Image credit: Tufts University

Writing the journal Microsystems & Nanoengineering, the team – led by engineers from Tufts University in Medford, MA – says the new “smart thread” diagnostic platform could form the basis of a new generation of implantable medical diagnostics and smart wearable devices.

The paper describes the creation of microfluidic threads that can be sutured through several layers of tissue to sample fluid. The network of microfluidic circuits “interface intimately with biological tissues in three dimensions,” note the authors.

Having collected the tiny samples of tissue fluid, the microfluidic threads convey them to sensing threads that measure various properties – such as pH and glucose – and send the data along electrically conductive threads to a flexible wireless transmitter that can be sited on top of skin.

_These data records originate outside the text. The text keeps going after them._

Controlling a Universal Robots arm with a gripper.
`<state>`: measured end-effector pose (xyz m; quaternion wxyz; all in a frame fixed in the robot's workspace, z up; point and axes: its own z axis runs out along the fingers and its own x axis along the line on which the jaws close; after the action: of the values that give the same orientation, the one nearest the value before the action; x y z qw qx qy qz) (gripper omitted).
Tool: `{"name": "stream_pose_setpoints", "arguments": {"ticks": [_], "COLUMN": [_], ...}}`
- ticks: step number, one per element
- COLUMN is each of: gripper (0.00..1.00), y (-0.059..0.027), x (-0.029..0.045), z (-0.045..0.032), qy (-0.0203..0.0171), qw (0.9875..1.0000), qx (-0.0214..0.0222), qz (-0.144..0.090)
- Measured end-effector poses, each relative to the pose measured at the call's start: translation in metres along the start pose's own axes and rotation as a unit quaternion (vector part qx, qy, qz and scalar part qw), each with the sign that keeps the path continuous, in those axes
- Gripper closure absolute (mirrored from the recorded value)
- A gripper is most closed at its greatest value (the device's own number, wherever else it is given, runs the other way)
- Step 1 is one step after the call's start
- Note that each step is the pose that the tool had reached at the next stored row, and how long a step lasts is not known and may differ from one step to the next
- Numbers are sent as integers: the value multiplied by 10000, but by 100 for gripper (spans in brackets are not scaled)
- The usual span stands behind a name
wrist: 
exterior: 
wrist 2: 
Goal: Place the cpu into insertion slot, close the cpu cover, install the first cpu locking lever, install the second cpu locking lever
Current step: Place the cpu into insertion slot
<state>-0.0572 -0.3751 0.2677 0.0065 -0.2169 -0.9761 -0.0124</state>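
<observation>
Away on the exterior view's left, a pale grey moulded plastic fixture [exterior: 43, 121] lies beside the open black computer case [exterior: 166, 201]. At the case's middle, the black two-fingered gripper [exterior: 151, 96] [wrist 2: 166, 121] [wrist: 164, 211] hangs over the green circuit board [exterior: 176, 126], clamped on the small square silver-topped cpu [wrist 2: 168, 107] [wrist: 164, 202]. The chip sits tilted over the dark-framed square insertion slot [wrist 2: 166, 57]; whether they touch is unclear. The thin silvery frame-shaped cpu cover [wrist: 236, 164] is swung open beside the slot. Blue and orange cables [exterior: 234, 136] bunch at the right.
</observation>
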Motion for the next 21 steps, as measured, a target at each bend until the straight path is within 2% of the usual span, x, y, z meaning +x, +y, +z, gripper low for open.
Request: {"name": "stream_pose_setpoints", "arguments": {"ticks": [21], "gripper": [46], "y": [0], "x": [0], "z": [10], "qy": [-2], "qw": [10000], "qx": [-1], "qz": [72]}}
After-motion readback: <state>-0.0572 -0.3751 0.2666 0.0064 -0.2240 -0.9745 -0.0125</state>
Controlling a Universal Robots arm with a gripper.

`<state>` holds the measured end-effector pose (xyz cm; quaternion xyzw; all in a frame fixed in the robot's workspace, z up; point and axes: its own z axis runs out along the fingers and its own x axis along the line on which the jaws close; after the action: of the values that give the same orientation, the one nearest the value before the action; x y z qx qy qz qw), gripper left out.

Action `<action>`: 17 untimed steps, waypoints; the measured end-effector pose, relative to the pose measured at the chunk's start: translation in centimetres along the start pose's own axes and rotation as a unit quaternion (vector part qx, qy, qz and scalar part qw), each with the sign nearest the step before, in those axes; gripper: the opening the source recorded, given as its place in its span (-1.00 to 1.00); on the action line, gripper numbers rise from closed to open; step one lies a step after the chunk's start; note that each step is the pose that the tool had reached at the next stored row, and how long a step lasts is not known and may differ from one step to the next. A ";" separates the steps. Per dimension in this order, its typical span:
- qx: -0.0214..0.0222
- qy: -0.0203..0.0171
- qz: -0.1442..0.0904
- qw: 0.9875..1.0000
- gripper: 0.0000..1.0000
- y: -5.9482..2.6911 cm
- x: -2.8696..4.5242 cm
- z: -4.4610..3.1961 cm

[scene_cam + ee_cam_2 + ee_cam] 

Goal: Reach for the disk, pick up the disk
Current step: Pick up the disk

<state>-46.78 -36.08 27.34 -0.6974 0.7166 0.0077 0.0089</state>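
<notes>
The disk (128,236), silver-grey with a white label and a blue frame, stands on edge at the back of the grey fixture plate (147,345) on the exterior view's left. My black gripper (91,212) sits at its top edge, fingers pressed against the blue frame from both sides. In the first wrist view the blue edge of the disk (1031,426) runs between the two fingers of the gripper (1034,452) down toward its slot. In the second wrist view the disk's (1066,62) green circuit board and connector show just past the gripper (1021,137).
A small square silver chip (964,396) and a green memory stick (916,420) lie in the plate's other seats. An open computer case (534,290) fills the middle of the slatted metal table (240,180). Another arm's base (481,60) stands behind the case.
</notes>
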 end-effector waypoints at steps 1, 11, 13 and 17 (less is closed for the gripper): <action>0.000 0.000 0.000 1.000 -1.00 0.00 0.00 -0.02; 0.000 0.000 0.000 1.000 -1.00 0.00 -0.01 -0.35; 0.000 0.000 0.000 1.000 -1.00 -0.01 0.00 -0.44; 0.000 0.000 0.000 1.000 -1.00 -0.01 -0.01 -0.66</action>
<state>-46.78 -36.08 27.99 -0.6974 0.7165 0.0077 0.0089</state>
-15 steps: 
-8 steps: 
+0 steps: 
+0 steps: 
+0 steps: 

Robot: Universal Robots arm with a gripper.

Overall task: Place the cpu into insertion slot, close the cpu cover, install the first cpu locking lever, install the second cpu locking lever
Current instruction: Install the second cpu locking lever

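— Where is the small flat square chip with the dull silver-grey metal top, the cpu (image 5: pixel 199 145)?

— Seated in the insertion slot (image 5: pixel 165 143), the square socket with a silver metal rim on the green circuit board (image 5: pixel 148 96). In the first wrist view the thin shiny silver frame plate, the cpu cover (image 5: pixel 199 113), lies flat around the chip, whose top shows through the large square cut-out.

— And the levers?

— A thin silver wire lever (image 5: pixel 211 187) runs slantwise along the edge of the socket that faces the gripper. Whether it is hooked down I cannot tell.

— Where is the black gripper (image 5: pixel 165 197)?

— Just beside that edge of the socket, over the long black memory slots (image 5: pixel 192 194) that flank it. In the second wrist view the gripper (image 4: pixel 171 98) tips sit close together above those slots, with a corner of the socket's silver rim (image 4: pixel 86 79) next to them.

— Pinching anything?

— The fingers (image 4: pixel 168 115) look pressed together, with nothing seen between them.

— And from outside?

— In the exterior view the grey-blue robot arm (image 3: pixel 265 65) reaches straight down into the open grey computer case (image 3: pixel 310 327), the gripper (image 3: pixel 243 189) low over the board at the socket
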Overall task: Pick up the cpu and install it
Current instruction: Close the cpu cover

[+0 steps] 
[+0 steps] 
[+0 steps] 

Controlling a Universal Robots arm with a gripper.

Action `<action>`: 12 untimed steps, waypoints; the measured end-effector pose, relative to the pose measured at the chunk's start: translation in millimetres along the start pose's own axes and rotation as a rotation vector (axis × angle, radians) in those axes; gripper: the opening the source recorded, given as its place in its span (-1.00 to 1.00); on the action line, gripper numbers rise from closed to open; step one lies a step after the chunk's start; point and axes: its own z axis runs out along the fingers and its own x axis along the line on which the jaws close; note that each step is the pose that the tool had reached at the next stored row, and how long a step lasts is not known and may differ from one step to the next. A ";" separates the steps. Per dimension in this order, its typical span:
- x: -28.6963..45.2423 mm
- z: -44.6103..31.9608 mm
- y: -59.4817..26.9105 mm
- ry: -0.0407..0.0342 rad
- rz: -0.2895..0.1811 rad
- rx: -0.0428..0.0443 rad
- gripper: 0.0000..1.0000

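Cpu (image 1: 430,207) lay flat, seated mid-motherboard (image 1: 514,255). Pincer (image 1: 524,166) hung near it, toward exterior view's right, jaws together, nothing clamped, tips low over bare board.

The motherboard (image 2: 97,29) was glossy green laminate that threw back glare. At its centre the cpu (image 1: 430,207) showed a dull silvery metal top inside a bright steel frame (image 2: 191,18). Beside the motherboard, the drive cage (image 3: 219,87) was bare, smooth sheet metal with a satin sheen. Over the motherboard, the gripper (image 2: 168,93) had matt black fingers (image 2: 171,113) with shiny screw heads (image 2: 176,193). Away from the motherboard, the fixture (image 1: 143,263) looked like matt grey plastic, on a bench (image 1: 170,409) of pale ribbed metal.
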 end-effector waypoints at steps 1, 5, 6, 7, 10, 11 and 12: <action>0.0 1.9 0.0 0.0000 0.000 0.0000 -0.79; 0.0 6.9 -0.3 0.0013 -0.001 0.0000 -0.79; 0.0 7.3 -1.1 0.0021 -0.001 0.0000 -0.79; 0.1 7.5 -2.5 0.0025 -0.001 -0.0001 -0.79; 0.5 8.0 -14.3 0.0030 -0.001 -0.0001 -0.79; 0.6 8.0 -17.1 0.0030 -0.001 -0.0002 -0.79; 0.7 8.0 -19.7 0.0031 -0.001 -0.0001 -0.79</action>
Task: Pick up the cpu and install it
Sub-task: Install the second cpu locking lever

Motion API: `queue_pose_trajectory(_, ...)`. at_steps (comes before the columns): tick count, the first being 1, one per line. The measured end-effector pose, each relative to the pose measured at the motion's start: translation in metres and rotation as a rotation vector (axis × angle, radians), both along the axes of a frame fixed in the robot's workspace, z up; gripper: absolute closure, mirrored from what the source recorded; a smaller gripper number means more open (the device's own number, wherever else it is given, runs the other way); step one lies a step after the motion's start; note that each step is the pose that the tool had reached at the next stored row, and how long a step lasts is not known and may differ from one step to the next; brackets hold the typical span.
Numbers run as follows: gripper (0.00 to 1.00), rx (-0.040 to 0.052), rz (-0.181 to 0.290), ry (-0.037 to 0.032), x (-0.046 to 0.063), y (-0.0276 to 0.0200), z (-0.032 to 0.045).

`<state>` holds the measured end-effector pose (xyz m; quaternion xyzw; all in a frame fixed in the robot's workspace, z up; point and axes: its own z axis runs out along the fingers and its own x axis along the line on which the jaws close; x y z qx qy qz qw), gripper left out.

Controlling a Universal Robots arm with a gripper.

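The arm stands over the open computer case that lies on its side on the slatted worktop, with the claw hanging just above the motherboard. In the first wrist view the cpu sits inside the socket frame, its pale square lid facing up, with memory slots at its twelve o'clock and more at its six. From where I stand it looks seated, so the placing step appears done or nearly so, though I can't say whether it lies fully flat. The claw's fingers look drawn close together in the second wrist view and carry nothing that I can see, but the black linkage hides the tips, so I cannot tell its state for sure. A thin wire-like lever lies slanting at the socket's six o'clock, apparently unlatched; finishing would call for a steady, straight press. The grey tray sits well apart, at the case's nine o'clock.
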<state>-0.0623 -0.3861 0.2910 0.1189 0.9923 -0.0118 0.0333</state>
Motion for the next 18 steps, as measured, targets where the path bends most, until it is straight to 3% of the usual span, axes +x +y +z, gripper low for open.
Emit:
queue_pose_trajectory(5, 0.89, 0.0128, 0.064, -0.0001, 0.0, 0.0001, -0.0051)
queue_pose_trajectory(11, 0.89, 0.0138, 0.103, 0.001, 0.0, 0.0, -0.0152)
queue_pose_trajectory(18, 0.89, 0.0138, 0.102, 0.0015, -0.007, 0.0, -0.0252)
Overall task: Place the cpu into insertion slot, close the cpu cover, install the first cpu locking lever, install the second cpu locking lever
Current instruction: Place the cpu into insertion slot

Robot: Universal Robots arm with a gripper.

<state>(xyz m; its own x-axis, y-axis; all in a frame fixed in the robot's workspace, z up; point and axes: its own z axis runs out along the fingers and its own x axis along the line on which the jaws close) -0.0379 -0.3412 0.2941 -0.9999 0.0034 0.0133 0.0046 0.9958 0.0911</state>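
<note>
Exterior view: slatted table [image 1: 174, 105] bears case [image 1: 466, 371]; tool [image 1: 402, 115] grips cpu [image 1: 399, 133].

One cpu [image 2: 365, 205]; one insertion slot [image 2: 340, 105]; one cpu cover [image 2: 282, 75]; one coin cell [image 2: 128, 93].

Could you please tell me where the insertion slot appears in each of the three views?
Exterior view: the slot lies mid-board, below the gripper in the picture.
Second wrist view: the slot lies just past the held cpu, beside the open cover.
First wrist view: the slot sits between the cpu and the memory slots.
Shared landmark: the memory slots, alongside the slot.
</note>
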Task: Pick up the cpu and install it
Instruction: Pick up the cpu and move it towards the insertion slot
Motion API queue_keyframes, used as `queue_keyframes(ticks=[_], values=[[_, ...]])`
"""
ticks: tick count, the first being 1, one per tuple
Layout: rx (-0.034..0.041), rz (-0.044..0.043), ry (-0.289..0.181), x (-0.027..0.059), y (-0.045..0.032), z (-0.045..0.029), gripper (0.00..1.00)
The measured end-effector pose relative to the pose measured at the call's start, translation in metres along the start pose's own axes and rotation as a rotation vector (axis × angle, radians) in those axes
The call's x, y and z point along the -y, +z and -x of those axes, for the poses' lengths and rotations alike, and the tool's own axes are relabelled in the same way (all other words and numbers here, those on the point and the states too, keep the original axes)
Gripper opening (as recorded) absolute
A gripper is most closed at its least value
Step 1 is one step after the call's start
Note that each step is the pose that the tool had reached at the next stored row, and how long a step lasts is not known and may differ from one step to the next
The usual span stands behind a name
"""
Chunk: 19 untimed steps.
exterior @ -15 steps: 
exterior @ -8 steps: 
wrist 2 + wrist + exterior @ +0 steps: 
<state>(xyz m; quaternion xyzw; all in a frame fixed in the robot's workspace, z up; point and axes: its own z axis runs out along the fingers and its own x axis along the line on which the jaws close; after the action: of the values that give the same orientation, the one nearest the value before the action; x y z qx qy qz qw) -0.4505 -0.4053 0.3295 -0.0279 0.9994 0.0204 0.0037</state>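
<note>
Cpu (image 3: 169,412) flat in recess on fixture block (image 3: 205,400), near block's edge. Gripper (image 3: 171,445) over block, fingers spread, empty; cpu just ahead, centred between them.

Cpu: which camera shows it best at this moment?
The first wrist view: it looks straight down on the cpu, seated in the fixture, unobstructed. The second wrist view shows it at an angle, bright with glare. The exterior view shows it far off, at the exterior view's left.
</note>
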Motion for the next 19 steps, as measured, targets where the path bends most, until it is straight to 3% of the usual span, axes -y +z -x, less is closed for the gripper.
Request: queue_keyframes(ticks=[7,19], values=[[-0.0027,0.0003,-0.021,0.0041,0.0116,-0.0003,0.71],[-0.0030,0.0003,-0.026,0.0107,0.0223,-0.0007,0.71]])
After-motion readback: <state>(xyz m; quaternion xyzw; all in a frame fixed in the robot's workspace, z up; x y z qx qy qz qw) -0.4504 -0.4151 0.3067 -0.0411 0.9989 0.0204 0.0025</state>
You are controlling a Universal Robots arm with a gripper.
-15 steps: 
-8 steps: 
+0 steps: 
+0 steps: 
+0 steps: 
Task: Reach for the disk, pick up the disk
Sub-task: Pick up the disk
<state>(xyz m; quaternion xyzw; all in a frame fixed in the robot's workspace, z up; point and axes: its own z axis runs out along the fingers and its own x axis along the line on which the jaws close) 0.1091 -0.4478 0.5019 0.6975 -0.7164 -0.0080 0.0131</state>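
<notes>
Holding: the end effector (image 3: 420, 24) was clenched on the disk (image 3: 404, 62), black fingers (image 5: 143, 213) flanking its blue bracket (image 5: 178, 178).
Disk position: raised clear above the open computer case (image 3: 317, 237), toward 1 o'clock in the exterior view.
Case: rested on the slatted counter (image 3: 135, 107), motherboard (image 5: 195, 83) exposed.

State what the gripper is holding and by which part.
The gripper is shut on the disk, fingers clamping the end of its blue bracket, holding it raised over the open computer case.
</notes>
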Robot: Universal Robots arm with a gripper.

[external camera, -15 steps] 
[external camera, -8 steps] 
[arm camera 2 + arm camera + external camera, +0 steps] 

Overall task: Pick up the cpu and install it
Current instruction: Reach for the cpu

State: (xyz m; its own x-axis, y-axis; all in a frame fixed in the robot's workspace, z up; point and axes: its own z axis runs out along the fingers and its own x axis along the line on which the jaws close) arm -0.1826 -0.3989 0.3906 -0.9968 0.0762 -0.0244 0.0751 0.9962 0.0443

Microfluidics is a relatively new technology that applies ideas from physics, chemistry, biochemistry, engineering, nanotechnology, and biotechnology to the control of tiny amounts of fluid along microchannels.

The team showed how the smart thread can collect and transmit medical data – such as pH and glucose levels, plus tissue pressure, stress, strain, and temperature – in live rats, as well as cultured tissue. The data was transmitted to a cell phone and computer.

Being able to measure such properties in three dimensions in live tissue in real time could be useful for a range of medical applications, such as monitoring wound healing, emerging infections, or just whether the body’s chemistry is out of balance.

The 3-D platform can conform to complex tissue structures, such as those found in organs, wounds, and even orthopedic implants.

Corresponding author Sameer Sonkusale, an associate professor and director of the NanoLab in the electrical and computer engineering department at Tufts School of Engineering, says:

“The ability to suture a thread-based diagnostic device intimately in a tissue or organ environment in three dimensions adds a unique feature that is not available with other flexible diagnostic platforms.”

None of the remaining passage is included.